** Data **
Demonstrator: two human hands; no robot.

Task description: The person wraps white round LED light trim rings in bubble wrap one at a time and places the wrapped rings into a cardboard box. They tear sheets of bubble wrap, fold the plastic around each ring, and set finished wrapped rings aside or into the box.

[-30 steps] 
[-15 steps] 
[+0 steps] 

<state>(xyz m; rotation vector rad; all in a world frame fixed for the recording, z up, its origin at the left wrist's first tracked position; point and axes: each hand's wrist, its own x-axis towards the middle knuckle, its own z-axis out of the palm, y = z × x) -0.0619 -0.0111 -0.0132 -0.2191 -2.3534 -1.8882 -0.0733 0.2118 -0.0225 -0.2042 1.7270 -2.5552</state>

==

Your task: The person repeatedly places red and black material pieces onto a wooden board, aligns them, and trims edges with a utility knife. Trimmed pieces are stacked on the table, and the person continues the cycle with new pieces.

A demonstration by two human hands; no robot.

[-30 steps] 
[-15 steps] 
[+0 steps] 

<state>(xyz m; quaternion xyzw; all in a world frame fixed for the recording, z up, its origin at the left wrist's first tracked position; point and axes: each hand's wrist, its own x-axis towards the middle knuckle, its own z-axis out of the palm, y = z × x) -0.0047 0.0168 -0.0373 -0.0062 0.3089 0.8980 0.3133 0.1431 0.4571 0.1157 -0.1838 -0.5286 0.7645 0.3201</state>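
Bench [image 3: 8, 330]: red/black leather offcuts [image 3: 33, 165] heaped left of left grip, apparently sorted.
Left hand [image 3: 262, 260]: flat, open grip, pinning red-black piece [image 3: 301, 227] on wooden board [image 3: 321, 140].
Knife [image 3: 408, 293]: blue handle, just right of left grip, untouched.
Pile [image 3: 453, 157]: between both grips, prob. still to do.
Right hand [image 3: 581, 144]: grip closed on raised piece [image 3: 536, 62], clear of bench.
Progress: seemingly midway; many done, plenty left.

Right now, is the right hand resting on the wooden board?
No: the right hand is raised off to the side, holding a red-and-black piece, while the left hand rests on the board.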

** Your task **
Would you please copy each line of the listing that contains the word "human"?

** Your solution **
Demonstrator: two human hands; no robot.
A demonstration by two human hands; no robot.

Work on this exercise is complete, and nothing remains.